11 dicembre 2002
Capponi Alessandro, di anni 33. Alto, magro, capelli lunghi, il sogno di fare il ballerino abbandonato dieci anni fa per via della sclerosi multipla
Capponi Alessandro, di anni 33. Alto, magro, capelli lunghi, il sogno di fare il ballerino abbandonato dieci anni fa per via della sclerosi multipla. Nonostante la malattia aveva voluto un appartamento tutto per sé, a Porta Romana, Milano.

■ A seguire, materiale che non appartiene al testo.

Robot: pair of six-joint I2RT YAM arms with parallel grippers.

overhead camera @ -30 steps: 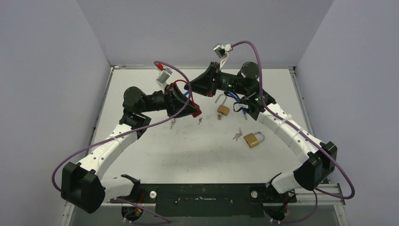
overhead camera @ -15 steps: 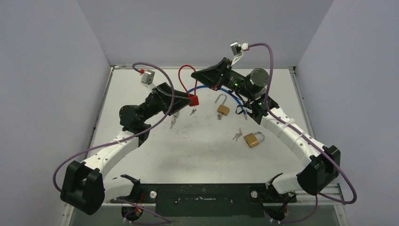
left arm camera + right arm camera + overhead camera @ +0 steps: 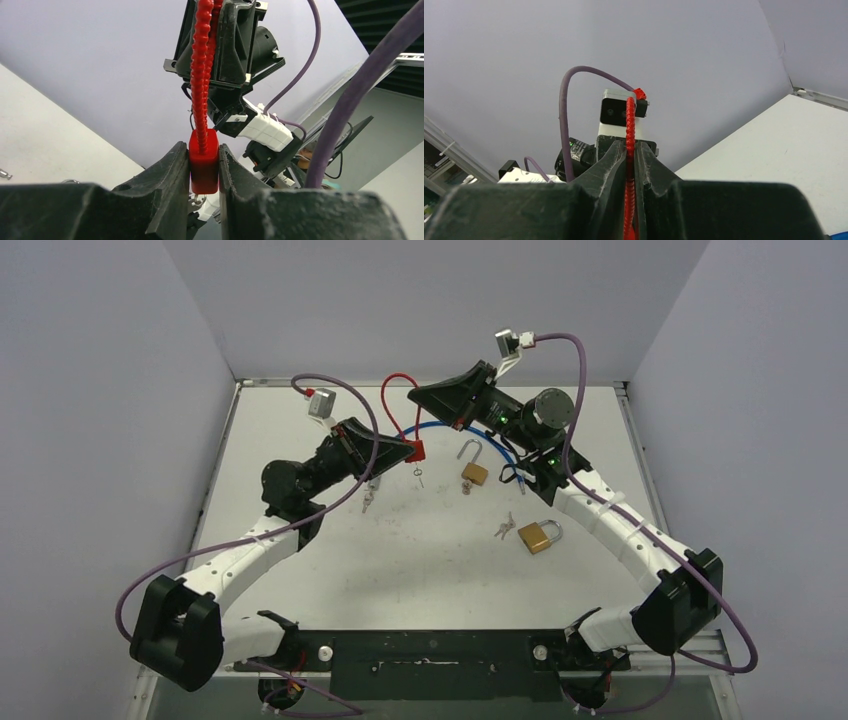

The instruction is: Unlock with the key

Più volte al giorno i genitori venivano da San Donato per portargli la spesa e aiutarlo a vestirsi. Lui vagava dalla depressione all’euforia, si sforzava in gesti quotidiani come salire le scale, oppure arrivare alla tabaccheria di Pagliuca Pasquale per un pacchetto di Marlboro Lights. Ultimamente più aggressivo, s’era avventato contro la madre, Catalano Bruna, di anni 62, ex infermiera e contitolare di un centro estetico. Aveva tentato d’uccidersi un paio di volte, coi barbiturici e col gas. Il suo desiderio di morire fu infine esaudito. Alle 7 di martedì il padre, Antonio, di anni 61, dirigente in pensione della Snam progetti, gli entrò in casa e gli sparò per due volte con una pistola di fabbricazione sovietica. Al secondo piano di una palazzina di mattonelle grigie e profili di metallo blu, in via Passeroni, Milano.